**Task statement:** The answer must be every line from the entries below that contains "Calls".

[Records excerpted from a collection]

******

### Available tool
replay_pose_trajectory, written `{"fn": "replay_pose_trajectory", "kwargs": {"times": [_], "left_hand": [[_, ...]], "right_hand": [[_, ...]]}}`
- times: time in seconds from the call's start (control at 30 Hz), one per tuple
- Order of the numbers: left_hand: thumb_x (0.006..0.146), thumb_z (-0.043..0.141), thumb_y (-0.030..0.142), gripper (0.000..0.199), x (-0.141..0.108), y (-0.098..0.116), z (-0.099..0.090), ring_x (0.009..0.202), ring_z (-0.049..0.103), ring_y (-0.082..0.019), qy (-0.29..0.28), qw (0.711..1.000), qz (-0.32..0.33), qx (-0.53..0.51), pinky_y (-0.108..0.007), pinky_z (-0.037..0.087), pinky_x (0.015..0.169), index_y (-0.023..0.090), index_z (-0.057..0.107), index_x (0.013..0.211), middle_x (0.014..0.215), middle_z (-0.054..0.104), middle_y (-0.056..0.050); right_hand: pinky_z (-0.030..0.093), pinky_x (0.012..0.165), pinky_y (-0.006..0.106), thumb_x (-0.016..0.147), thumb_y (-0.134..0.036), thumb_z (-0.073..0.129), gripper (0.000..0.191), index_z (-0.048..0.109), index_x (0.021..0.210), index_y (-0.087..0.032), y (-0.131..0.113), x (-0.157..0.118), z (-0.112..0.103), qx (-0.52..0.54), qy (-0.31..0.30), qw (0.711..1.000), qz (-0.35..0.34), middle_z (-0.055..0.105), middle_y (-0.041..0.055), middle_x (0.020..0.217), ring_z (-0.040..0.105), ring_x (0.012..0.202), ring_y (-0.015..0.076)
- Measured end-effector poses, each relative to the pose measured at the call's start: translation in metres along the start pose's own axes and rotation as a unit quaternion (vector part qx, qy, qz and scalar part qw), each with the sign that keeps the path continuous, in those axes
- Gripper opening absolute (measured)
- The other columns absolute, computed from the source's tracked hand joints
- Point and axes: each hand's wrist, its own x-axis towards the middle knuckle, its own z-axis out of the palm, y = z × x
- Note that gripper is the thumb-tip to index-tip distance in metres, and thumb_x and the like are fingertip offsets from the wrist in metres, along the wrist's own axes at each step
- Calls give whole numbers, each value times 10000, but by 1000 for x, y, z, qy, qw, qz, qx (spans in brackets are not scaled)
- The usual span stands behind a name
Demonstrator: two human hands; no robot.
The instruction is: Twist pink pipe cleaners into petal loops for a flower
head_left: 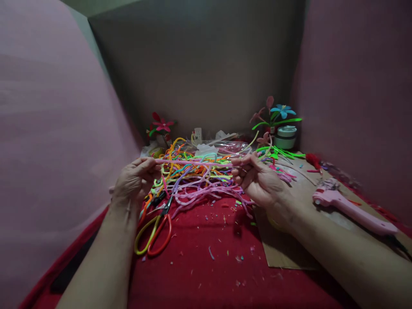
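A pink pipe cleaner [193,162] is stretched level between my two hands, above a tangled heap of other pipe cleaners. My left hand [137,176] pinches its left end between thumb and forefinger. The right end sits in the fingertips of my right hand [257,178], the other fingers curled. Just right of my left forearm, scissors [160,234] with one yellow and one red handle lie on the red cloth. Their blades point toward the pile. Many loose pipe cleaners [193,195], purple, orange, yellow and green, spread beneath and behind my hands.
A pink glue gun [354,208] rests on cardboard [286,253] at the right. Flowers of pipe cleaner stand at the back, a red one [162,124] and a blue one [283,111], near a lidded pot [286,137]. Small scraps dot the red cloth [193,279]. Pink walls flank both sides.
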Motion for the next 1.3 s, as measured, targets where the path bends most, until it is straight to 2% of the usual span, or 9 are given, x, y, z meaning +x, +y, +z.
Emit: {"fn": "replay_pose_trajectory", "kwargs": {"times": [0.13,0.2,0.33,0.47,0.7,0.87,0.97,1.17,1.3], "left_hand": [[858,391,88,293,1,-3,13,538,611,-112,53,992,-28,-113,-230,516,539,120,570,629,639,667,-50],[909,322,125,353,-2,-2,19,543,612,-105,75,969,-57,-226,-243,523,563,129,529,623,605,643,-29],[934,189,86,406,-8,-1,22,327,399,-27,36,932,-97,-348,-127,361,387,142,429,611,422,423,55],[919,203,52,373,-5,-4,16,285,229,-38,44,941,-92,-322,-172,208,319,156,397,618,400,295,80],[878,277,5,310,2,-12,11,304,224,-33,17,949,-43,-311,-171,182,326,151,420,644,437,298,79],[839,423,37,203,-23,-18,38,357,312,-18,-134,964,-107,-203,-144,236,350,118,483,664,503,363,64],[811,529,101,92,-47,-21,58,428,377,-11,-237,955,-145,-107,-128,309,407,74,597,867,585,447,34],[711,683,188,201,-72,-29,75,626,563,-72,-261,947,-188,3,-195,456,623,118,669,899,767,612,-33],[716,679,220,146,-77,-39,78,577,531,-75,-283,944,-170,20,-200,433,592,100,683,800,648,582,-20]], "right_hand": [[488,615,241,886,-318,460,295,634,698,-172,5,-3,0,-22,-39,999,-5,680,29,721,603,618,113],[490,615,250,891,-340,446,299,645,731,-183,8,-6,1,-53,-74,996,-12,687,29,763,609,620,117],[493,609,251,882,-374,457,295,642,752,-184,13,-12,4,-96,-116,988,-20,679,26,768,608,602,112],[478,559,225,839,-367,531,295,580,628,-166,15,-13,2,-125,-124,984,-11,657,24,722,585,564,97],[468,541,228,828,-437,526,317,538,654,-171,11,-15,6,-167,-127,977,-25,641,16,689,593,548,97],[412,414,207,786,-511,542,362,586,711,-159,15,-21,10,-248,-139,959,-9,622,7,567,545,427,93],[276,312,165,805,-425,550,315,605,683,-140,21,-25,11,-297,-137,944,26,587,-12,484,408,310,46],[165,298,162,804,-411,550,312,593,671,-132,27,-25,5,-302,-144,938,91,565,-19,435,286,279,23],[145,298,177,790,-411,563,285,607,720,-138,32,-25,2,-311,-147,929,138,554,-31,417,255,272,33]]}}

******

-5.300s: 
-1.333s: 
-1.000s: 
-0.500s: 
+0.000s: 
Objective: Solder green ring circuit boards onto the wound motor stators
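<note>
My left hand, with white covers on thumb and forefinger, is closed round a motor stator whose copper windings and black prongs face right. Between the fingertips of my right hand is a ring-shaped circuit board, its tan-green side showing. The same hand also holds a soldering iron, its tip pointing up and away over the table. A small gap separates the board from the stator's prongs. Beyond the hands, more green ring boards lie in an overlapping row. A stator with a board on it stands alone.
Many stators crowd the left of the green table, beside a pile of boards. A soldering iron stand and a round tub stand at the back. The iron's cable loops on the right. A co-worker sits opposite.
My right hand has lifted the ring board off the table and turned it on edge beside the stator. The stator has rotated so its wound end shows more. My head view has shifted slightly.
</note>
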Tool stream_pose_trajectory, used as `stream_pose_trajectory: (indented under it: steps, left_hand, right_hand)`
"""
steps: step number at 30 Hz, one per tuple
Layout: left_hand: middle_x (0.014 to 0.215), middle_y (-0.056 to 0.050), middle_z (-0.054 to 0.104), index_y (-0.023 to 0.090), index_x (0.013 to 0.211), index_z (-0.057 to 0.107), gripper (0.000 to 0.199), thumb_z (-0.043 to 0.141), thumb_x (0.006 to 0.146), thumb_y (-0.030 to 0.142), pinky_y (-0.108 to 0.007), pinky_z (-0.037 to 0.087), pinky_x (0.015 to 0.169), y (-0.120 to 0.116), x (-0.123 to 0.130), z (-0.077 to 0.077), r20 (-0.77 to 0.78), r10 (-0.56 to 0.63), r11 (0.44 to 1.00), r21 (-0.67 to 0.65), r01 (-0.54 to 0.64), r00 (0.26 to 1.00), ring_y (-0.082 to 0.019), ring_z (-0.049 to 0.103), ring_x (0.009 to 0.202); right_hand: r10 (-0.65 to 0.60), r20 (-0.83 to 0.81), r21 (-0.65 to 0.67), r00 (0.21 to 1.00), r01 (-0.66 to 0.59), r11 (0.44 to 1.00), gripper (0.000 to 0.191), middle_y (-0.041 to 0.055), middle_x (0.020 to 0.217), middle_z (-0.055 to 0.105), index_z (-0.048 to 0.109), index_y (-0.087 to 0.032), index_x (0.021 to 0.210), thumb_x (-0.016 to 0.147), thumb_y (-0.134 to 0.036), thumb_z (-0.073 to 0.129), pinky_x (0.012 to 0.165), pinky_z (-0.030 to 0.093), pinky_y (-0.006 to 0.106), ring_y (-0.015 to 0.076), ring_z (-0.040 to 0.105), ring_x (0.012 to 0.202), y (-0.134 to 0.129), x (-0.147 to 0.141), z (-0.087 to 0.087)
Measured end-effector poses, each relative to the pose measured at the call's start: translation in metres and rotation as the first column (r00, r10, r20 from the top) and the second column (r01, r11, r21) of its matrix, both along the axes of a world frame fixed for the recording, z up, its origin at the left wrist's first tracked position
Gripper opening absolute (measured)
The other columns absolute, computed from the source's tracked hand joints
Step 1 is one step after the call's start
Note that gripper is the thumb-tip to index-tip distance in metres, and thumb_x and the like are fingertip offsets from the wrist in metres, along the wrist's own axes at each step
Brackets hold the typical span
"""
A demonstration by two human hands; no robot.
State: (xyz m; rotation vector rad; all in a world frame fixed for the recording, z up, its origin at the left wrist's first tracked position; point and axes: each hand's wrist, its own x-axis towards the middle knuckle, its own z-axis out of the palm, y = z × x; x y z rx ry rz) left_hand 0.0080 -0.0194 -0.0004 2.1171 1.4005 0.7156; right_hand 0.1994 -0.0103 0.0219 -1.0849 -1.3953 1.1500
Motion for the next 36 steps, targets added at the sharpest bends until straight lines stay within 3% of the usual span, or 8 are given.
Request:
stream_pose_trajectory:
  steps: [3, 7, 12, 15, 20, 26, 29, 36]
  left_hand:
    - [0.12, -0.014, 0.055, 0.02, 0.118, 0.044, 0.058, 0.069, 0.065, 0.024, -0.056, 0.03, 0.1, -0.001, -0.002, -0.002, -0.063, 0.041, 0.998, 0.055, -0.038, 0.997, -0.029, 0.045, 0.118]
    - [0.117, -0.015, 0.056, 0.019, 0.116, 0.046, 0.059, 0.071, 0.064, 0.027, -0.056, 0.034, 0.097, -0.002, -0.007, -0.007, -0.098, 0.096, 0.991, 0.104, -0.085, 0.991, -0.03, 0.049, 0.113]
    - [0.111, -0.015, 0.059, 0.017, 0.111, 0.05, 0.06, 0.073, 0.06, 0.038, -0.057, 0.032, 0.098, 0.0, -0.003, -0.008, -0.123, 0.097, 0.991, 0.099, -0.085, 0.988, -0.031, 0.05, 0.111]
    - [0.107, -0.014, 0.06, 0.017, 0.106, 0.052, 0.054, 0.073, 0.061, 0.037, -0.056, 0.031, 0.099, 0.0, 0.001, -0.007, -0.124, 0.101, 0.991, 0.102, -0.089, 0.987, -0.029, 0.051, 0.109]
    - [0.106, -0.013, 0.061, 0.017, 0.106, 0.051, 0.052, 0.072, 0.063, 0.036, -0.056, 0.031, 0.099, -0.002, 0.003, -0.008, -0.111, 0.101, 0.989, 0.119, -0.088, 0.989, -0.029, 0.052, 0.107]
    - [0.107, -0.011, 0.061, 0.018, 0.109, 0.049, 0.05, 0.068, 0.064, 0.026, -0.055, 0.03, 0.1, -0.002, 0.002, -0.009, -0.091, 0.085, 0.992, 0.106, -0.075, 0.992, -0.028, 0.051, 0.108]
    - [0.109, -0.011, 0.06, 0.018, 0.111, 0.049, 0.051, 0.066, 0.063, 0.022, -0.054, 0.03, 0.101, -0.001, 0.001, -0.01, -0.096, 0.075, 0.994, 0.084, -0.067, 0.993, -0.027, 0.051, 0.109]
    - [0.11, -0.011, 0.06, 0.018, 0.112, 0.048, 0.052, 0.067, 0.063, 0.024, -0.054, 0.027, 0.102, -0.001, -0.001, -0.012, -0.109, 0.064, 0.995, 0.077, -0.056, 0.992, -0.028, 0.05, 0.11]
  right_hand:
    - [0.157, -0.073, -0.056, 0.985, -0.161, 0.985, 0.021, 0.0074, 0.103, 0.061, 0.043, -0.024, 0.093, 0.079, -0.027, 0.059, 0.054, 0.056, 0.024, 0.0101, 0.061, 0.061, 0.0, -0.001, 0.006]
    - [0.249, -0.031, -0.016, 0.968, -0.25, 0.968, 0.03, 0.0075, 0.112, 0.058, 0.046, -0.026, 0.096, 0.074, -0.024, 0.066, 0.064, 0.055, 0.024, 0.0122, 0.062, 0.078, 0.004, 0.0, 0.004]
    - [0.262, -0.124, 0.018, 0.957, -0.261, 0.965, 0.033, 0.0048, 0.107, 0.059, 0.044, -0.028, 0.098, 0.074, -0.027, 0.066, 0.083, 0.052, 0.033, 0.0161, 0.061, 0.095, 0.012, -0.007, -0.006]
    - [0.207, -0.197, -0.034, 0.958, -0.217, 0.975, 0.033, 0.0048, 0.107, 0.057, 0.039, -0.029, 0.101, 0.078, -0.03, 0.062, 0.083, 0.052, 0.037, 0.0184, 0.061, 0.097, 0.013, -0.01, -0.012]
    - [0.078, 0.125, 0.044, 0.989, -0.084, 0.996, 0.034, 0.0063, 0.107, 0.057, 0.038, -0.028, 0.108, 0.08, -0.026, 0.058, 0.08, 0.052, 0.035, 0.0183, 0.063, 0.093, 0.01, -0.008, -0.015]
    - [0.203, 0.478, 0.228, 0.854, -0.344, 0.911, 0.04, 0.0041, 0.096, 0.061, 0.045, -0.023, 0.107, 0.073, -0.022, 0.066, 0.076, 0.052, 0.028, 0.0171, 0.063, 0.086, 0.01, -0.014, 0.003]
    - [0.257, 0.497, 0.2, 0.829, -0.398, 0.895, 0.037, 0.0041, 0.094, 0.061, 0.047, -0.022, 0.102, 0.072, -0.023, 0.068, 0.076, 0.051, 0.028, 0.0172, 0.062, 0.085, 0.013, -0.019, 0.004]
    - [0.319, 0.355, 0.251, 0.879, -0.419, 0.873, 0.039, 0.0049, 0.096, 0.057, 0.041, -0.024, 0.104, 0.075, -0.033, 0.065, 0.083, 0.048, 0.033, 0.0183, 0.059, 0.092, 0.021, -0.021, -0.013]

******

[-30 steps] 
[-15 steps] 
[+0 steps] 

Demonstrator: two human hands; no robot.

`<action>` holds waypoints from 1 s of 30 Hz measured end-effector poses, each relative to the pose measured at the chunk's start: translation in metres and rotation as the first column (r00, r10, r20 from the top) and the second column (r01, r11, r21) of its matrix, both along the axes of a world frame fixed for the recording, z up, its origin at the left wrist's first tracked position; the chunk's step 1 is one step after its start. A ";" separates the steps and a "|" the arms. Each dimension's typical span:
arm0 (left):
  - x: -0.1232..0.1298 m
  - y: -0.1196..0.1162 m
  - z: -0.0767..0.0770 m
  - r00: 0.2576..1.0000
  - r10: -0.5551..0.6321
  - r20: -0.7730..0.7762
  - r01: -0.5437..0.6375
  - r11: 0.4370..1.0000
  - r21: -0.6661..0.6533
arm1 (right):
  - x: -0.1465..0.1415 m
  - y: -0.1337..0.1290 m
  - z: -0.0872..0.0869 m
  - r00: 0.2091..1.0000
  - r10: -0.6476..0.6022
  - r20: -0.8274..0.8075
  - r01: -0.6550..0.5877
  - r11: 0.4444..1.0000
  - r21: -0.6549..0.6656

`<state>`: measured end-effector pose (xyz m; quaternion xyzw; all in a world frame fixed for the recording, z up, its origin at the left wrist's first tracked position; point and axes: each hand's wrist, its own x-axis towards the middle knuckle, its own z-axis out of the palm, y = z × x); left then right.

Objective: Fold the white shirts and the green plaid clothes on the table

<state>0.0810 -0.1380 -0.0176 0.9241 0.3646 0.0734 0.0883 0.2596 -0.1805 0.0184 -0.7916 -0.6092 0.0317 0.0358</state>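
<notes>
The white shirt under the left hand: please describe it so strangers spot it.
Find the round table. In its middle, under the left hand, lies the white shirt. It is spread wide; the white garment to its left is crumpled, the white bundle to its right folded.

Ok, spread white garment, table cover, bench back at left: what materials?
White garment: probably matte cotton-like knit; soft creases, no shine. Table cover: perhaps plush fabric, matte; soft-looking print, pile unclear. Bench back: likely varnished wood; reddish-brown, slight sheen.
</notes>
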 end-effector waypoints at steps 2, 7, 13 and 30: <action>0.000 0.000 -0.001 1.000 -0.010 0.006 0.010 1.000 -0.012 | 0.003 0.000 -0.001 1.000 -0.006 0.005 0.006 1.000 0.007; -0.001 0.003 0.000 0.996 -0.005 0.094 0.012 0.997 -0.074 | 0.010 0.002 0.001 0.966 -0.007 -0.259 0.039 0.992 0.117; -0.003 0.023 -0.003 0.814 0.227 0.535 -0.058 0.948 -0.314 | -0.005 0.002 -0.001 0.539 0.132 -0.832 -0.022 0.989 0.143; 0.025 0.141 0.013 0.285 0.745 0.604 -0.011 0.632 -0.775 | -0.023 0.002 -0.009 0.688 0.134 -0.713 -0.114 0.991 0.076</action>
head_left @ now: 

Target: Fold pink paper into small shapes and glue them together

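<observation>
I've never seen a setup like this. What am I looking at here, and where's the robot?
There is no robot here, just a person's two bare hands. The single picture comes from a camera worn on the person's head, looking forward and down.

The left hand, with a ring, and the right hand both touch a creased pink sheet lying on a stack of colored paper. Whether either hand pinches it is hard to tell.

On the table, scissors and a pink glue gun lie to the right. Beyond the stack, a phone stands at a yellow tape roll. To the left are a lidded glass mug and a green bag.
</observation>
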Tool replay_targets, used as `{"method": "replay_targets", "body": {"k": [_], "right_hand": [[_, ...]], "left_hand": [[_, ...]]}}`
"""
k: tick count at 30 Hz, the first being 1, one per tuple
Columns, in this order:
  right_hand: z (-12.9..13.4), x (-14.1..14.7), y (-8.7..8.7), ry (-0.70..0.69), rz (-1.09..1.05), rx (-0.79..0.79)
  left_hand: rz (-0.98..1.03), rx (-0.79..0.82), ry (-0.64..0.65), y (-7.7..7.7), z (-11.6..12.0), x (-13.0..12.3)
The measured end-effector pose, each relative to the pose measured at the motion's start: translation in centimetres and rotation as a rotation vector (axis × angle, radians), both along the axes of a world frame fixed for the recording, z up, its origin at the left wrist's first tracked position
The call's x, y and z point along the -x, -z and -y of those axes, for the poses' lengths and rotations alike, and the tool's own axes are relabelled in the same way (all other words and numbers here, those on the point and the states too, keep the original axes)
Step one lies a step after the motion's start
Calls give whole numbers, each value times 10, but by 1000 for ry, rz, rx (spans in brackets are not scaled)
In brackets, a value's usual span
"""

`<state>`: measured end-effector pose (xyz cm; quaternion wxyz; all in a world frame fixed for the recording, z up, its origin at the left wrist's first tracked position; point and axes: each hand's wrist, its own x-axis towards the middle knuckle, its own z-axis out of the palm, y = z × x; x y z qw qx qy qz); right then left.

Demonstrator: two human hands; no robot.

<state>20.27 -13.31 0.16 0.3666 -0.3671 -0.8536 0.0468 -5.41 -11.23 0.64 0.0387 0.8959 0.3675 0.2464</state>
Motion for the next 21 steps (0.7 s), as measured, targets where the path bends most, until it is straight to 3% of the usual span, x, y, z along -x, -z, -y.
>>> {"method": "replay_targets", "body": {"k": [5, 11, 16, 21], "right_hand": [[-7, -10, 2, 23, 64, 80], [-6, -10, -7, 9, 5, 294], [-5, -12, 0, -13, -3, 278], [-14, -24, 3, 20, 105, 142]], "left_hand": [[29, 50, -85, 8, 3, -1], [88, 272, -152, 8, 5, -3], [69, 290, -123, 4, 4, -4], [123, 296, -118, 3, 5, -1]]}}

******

**Solution to this task:**
- Calls give whole numbers, each value times 10000, but by 1000 for x, y, z, qy, qw, qz, qx (spans in brackets are not scaled)
Calls give whole numbers, each value times 10, but by 1000 for ry, rz, rx (spans in brackets are not scaled)

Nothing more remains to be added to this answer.